Klimaschutz fällt knappen Kassen zum Opfer

Gestern entschied der Haupt- und Finanzausschuss des Karlsfelder Gemeinderats über die Stromlieferung für kommunale Liegenschaften. Anders als bisher wird die Gemeinde für den Lieferzeitraum 2023 bis 2025 Ökostrom ohne Neuanlagenquote beziehen.

Bündnis 90/ DIE GRÜNEN plädierte als einzige Fraktion für 100 % Ökostrom mit Neuanlagenquote. Die anderen Fraktionen waren sich bedauerlicherweise einig, dass für die nächsten Jahre der Klimaschutz hinter die finanziellen Belange der Gemeinde treten müsse. Diese Prioritätensetzung wurde schon 2016 in einem Beitrag vom Bayerischen Rundfunk als „Alibi-Ökostrom“ heftig kritisiert.

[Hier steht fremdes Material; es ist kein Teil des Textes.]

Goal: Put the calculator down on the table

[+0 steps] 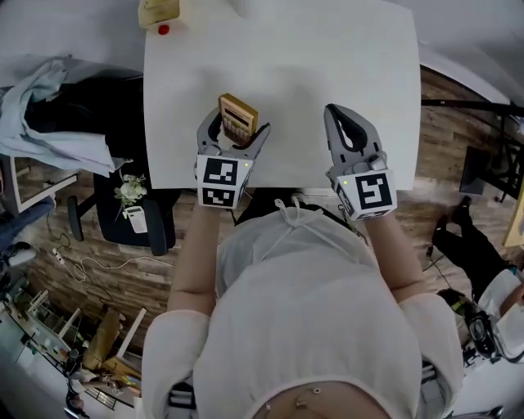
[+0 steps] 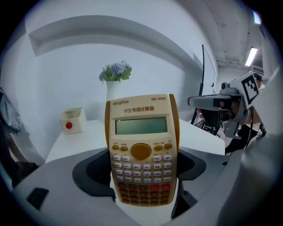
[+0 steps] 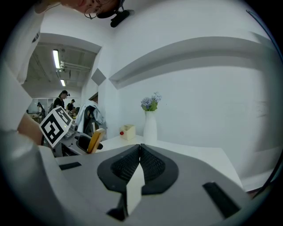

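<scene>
A beige and orange calculator (image 1: 237, 117) stands upright between the jaws of my left gripper (image 1: 239, 125), which is shut on its lower half above the white table (image 1: 286, 65). In the left gripper view the calculator (image 2: 141, 145) faces the camera, its screen and keys showing, with the left gripper (image 2: 141, 171) clamped on its sides. My right gripper (image 1: 333, 112) hovers to the right over the table's near part, jaws shut with nothing between them. In the right gripper view the right gripper (image 3: 140, 148) has its pads pressed together, and the calculator (image 3: 95, 140) shows edge-on at the left.
A small cream box with a red button (image 1: 160, 15) sits at the table's far left edge. A white vase of flowers (image 3: 150, 123) stands at the back by the wall. A chair draped with clothes (image 1: 57, 114) is left of the table.
</scene>
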Available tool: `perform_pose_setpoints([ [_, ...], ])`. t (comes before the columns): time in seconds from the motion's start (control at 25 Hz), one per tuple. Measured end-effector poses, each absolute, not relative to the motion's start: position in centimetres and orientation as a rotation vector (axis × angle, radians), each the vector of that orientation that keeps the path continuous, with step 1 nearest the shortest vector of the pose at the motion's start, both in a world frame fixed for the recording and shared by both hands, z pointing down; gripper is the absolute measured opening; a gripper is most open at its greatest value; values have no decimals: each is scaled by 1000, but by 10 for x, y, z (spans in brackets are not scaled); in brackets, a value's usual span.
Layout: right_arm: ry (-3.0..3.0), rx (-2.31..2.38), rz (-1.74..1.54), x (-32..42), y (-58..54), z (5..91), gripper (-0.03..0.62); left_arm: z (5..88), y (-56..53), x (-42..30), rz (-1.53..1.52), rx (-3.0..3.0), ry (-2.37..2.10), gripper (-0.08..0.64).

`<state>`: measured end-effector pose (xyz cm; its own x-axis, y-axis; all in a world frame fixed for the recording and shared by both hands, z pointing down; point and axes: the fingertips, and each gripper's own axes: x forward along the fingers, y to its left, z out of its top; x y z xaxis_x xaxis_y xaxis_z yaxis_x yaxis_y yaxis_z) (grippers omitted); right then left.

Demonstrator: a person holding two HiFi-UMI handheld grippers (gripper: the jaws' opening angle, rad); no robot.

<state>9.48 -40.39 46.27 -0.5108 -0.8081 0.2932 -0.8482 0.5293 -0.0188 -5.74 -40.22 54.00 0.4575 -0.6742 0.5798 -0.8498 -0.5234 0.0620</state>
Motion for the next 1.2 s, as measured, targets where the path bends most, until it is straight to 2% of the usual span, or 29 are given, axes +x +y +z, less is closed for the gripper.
perform_pose_setpoints([
  [0.28,-2476,1374,296,92,-422,498,5,602,-417,-54,887,2255,-1177,423],
  [0.76,-2437,1375,360,97,-441,518,5,641,-423,-44,1165,2119,-1058,423],
  [1.2,-2423,1376,379,98,-449,522,5,651,-425,-46,1180,2066,-1039,423],
])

Denn Ökostrom ohne Neuanlagenquote stammt überwiegend aus älteren und schon lange abgeschriebenen Großwasserkraftwerken im Ausland. Dadurch ändert sich am Strommix in Deutschland nichts. Neuanlagequote bedeutet hingegen, dass neue Technologien und neue lokale Anlagen gefördert werden. Es stammen dann mindestens 50 % des gelieferten Stroms aus Anlagen, die nicht älter als 4-6 Jahre sind. Das ist auch deshalb sinnvoll, weil lokaler Strom die Transportverluste reduziert und unabhängig macht.

Dabei gehört der Bezug von Ökostrom mit Neuanlagequote zu den klimaschutzpolitisch wirkungsvollsten Maßnahmen. Denn Klimaschutz kann ohne Energiewende nicht funktionieren! Ca. 0,2% des Haushaltsbudgets wären in diesem Fall nötig gewesen, um den Klimawandel aktiv zu bekämpfen. Es nützt leider gar nichts, das erst ab 2026 zu tun, denn dann ist es zu einfach spät. Die Gemeinde kann sich „Ökostrom“ auf die Fahnen schreiben, aber es ist teuer bezahltes Greenwashing – und alle Parteien wissen das. Dabei läge es gerade an den Kommunen sich verantwortungsbewusst zu zeigen und mit gutem Beispiel voranzugehen.